DATASET SECTION START

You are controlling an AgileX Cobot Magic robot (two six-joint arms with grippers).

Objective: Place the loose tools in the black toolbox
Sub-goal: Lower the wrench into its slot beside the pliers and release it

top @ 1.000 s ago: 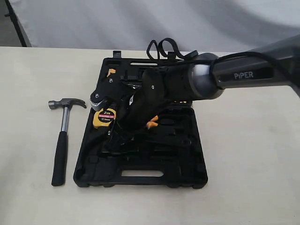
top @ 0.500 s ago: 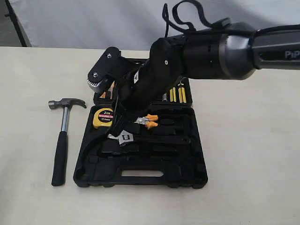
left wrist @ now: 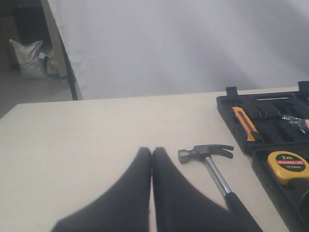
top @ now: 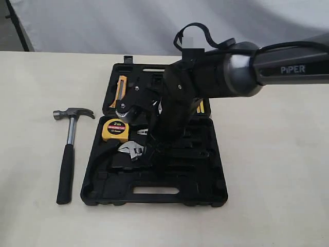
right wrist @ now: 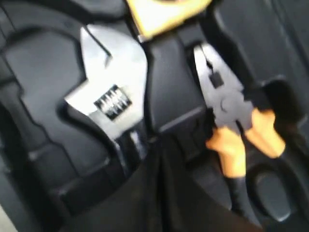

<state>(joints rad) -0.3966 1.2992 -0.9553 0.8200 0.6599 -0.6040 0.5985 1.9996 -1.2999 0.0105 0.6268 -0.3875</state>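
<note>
- The right gripper (right wrist: 157,166), closed and empty, sits at the handle of the wrench (right wrist: 116,72) inside the toolbox (top: 205,198)
- Pressing straight down should seat it in its recess
- The hammer (top: 69,149) lies on the table (top: 41,206); the left gripper (left wrist: 151,154) is closed

You are looking at 1 yellow tape measure (top: 115,129) lying just ahead of the right gripper (right wrist: 155,191), its label facing up and showing "2m". 1 pair of orange-handled pliers (right wrist: 234,118) is lying close beside that gripper's tips, steel nose pointing toward the tape measure. An orange utility knife (top: 121,87) is resting farther out, beyond the tape measure. The pale table (top: 267,170) is spreading out on every side of the gripper, and a white backdrop (top: 103,25) is hanging behind it. A grey sack (left wrist: 30,58) is sitting on the floor, well apart from the gripper.
</note>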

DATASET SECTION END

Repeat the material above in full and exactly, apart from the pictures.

> **EXPECTED ANSWER**:
You are controlling an AgileX Cobot Magic robot (two six-joint arms with grippers).

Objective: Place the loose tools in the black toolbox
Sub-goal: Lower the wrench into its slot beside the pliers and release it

top @ 1.000 s ago: 
top @ 0.500 s ago: 
left wrist @ now: 
top @ now: 
right wrist @ now: 

<state>(joints rad) -0.3966 1.2992 -0.9553 0.8200 0.6599 -0.6040 0.5985 1.9996 -1.2999 0.0105 0.6268 -0.3875</state>
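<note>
- The right gripper (right wrist: 157,166), closed and empty, sits at the handle of the wrench (right wrist: 116,72) inside the toolbox (top: 205,198)
- Pressing straight down should seat it in its recess
- The hammer (top: 69,149) lies on the table (top: 41,206); the left gripper (left wrist: 151,154) is closed

You are looking at 1 yellow tape measure (top: 115,129) lying just ahead of the right gripper (right wrist: 155,191), its label facing up and showing "2m". 1 pair of orange-handled pliers (right wrist: 234,118) is lying close beside that gripper's tips, steel nose pointing toward the tape measure. An orange utility knife (top: 121,87) is resting farther out, beyond the tape measure. The pale table (top: 267,170) is spreading out on every side of the gripper, and a white backdrop (top: 103,25) is hanging behind it. A grey sack (left wrist: 30,58) is sitting on the floor, well apart from the gripper.
</note>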

No other output is needed; the exercise is complete.